Electrically‐Driven Photonic Crystal Lasers with Ultra‐low Threshold

Light sources with ultra‐low energy consumption and high performance are required to realize optical interconnects for on‐chip communication. Photonic crystal (PhC) nanocavity lasers are one of the most promising candidates for this role. In this work, a continuous‐wave PhC nanolaser with an ultra‐low threshold current of 10.2 µA emitting at 1540 nm and operated at room temperature is demonstrated. The lasers are InP‐based bonded on silicon (Si), and comprise a buried heterostructure active region and lateral p–i–n junction, feature CMOS‐compatible drive voltage, and exhibit low self‐heating. Carrier leakage is a fundamental limitation of the lateral pumping scheme that is identified as unwanted spontaneous emission from the InP p–i interface, limiting the injection efficiency to 3% which further decreases at higher current.

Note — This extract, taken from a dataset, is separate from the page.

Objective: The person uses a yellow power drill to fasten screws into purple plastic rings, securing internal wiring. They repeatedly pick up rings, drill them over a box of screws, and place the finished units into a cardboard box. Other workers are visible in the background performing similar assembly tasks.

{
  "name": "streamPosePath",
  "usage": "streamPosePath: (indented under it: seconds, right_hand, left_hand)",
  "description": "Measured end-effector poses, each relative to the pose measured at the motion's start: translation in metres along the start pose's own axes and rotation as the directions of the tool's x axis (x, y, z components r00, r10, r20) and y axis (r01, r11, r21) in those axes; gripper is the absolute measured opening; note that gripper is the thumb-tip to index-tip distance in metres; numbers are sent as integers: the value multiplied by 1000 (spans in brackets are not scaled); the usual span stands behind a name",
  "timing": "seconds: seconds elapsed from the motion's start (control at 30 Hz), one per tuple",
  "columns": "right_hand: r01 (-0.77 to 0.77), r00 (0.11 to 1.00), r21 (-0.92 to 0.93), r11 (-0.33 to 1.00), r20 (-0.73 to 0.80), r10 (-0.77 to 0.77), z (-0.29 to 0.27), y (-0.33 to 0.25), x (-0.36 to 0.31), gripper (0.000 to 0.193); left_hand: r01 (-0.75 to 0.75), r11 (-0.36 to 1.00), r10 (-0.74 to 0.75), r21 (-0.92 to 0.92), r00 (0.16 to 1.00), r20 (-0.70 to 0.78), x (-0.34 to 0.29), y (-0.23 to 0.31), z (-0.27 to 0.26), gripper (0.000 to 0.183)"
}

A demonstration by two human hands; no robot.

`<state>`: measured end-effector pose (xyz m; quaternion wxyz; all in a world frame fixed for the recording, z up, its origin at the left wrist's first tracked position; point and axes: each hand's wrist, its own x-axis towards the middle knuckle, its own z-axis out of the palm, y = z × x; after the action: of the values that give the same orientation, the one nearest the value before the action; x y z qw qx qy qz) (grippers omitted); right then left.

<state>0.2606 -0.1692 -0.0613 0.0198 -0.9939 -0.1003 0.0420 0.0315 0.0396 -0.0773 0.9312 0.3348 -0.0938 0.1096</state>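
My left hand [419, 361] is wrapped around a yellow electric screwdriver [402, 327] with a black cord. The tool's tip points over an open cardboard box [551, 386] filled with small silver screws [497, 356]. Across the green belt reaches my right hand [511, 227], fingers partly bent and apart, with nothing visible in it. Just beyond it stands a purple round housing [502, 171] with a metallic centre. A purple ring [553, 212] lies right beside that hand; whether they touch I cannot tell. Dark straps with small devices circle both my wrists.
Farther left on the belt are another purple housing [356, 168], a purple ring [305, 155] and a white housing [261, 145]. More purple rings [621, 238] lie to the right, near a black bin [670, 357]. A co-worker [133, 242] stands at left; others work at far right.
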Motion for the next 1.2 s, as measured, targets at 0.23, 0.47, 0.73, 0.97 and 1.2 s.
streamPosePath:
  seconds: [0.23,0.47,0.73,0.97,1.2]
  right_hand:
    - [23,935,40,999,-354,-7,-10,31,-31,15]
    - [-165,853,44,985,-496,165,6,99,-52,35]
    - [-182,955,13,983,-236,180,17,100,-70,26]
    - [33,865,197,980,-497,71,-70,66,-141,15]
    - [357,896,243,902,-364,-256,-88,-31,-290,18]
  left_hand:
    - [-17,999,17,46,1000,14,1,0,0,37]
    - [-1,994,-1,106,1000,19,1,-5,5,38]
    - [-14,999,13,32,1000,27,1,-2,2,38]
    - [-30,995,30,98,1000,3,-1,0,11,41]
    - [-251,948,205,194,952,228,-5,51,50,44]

The effect of fabrication disorder and p‐doping absorption on the Q‐factor is studied experimentally showing that p‐doping limits the Q‐factor to 8000, with a p‐doping absorption coefficient of 120 cm−1. Electrically‐driven photonic crystal microlaser has been demonstrated, featuring continuous wave operation with an ultra‐low threshold of 10.2 µA at room temperature. This analysis shows that the temporal confinement of the photons in such laser cavities is dominated by the absorption of the p‐type doping used for electrical injection and also shows that the efficiency is limited by the leakage current.